Padişah Portresi (Feyhaman Duran)
Kendisini himaye eden Abbas Halim Paşa’nın göndermiş olduğu paranın yalnızca gereken kadarını kullanmış gerisini ise döndüğünde iade eder. Resim de yapan farmakolog Akil Muhtar ile uzun yıllar sürecek bir dostluk kurar. Bu süreçte Harp Mecmuası’nda çalışır ve savaş resimleri yaparak resimle geçinmeye çalışır. İbrahim Çallı ve Sami Yetik’le birlikte Vezneciler’de resim dersleri verir. Osmanlı Ressamlar Cemiyeti’nin açtığı sergilere de katılan sanatçı, özellikle portre türünü öne çıkarır. 1916’da katıldığı Galatasaraylılar Sergisi’nde sağlam bir teknik düzey ve desen anlayışı içeren “Dr. Akil Muhtar’ın Portresi” adlı yapıtıyla gümüş madalya kazanır. 1919’da İnas Sanayi-i Nefise Mektebi adıyla anılan Kız Güzel Sanatlar Okulu’nda “usul-ü tersim” öğretmeni olarak işe başlar ve emekliye ayrıldığı 1951 yılına kadar okulda eğitim vermeye devam eder. Büyük bir aşkla bağlı olduğu ve 1922’de evlendiği eşi Güzin Duran’ı betimlediği pek çok portresi vardır. Çift önce Baltalimanı ve Beylerbeyi’nde yaşadıktan sonra Süleymaniye’de bulunan ve Güzin Hanım’ın dedesi Hattat Yahya Hilmi Efendi’den kalan eve taşınırlar. 1970 yılında İstanbul’da hayata veda eden sanatçının yaşadığı bu ev, daha sonra İstanbul Üniversitesi’ne bağışlanmış, restore edilmiştir. Feyhaman koleksiyonuna da ev sahipliği yapan İstanbul Üniversitesi bünyesinde hâlen Feyhaman Duran adına Müze olarak ziyaret edilebilmektedir.

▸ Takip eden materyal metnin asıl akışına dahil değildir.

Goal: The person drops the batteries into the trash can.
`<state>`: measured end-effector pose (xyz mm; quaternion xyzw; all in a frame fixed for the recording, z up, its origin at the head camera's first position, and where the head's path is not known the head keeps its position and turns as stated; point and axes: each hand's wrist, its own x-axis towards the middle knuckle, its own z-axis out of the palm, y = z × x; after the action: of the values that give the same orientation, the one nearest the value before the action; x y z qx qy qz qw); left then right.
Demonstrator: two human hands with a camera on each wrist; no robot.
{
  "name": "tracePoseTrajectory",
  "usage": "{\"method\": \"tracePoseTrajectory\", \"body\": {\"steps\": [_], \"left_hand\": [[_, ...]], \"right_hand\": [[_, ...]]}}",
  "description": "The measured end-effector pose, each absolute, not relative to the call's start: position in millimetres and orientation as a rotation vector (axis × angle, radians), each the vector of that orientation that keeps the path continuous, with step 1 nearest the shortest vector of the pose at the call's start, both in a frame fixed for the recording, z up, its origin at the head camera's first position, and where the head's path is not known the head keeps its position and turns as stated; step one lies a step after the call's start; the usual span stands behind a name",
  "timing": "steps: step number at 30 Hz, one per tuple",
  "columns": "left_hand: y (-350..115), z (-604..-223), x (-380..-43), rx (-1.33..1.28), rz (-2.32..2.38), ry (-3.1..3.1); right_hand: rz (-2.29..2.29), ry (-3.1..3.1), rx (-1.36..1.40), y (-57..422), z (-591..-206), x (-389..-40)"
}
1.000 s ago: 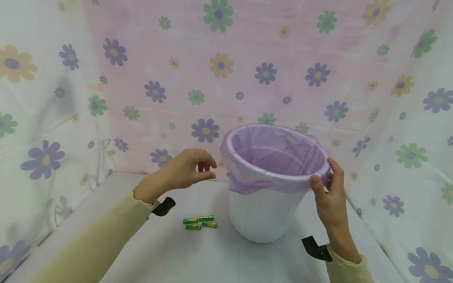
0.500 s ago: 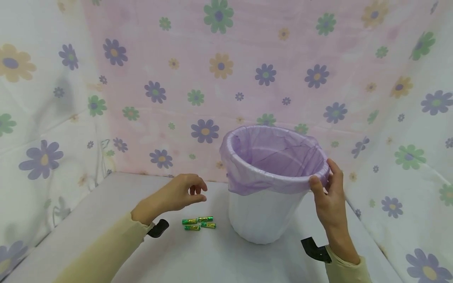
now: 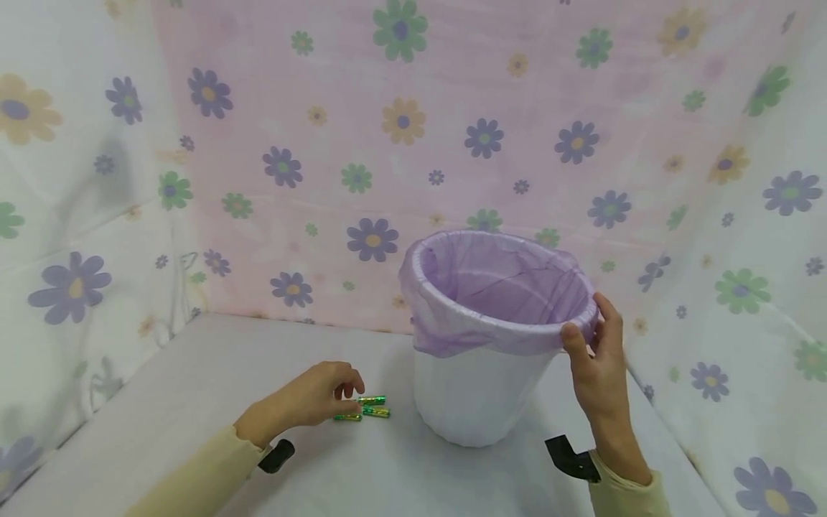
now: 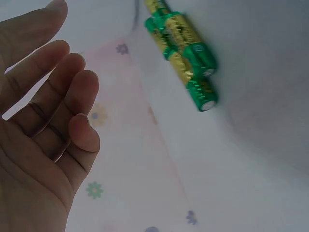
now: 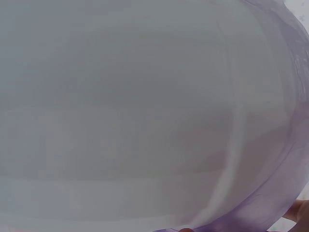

İ. Hakkı Altınbezer Portresi (Feyhaman Duran)
Uzun yıllar süren yarı akademik, yarı izlenimci sanat yaşamında, portre, natürmort, manzara, kaligrafik ve tarihsel konuları içeren çalışmalara ağırlık veren sanatçı, sıcak renklere tutkuyla bağlı olmuştur. Özellikle modelinin fizik yapısını başarıyla yansıtan, güçlü renk anlayışı içeren portreleriyle tanınır. Portre türünün en büyük ustalarından kabul edilen sanatçı, portrenin ticari bir tür sayılmasına karşı çıkmış, modelin, duygusu ve yapısıyla birlikte kavranıp yansıtılması gerektiğini vurgulamıştır.